Think about it. A user is searching for the hashtag of a particular brand, as they know that it means some good offers are available; instead they find yours, which is unrelated to the brand they are searching for. Would you be happy? This is more likely to lose you fans and gain you a reputation for cheating, more than any positive effect it may have.
Dealing with hijacks and other problems
Hashtag hijacking does exist (the above is an example of that), so you should monitor channels where you use them to ensure that you have control. This has happened to even the biggest of brands, such as McDonalds, and it’s vital that if happens to you that you address it.
This should be done in a similar way to social media complaints:
- Be transparent, tell your audience what’s happening
- Be good natured and friendly in your dealings with people
- Apologise to any followers it may have offended and explain the situation
- Use it as a PR exercise
Internet trolls love to make trouble, so it’s important that you don’t take it personally or let it annoy you. Followers may very well surprise you with their support if you handle the situation correctly.
Tracking, analysis and tools
Firstly, use Google Trends in order to carry out some research for your industry and locality.
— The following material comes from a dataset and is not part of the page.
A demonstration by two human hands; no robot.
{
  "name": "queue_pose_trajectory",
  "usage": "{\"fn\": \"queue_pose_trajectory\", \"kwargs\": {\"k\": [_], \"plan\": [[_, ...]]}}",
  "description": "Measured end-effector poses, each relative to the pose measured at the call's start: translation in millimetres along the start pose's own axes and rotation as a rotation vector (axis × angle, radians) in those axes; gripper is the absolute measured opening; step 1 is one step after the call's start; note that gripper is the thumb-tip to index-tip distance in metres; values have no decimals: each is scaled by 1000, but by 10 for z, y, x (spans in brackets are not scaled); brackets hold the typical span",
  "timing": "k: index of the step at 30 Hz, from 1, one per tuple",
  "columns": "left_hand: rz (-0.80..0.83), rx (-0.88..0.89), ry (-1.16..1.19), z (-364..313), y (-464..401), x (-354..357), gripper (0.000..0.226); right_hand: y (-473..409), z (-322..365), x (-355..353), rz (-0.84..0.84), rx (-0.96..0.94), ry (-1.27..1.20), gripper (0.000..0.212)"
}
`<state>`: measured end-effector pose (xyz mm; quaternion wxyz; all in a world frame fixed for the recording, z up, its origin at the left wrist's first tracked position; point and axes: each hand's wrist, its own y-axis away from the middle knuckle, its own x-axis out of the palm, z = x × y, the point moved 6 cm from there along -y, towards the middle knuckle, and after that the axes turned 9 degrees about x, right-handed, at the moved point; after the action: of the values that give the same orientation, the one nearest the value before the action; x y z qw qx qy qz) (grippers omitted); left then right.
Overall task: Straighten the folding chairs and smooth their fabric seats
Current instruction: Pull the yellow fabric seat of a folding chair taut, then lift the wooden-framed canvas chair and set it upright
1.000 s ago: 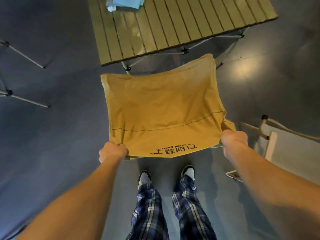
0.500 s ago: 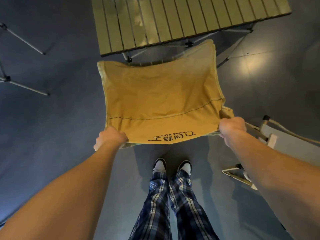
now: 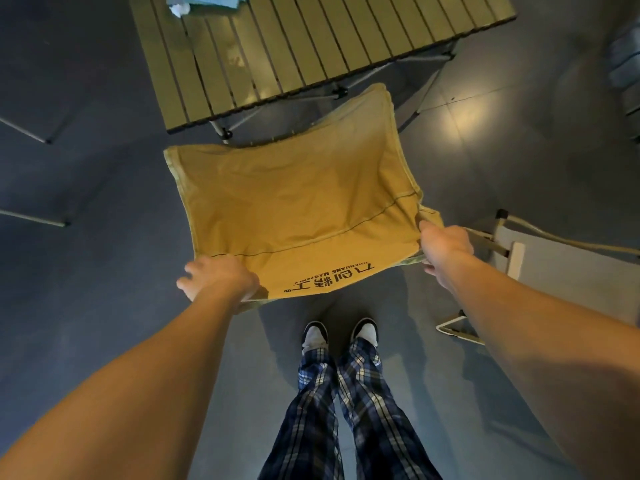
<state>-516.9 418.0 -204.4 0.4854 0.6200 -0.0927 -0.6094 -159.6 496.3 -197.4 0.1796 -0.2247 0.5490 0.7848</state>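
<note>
The left hand [image 3: 218, 277] and right hand [image 3: 445, 245] grip the near corners of the yellow cloth chair seat [image 3: 298, 216] (curled fingers mostly hidden underneath).

Both arms extended forward and down, bare forearms converging from the lower corners of the view. Left hand [image 3: 217, 277]: back of hand up, fingers curled over the near left corner of the yellow fabric seat [image 3: 298, 216], gripping it. Right hand [image 3: 445, 244]: knuckles up, fingers curled round the near right corner of the same seat, thumb side toward the fabric. Legs straight below, feet together.
</note>
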Motion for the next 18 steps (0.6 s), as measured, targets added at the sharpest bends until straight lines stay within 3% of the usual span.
{"fn": "queue_pose_trajectory", "kwargs": {"k": [5,8,13,18], "plan": [[-177,376,-106,-1010,412,-391,45,68,-68,-267,9,-11,-83,55],[-292,677,-134,-1877,948,-473,42,-43,-342,-819,-43,32,-162,53],[-182,1101,-82,-3146,2026,-102,35,-96,-960,-1958,-161,111,-273,32],[4,1247,-103,-3923,2871,540,28,-373,-1779,-2949,-292,227,-270,35]]}}
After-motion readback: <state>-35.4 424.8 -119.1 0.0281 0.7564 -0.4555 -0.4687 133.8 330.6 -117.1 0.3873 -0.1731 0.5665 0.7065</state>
There are plenty of software options for tracking hashtags that you use, so that you can measure their performance, Hashtracking is one that gives reasonably in-depth insights, whilst tweetreach is a very popular tools used by many marketers.
You may have to experiment in the first instance when researching hashtags, but you will soon get the hang of it, especially if you already carry out keyword research for your site and content.
Hashtags are extremely useful as part of your social marketing, so learn to use them properly, track them effectively and don’t be tempted to use for irony, although a little humour can be a good thing.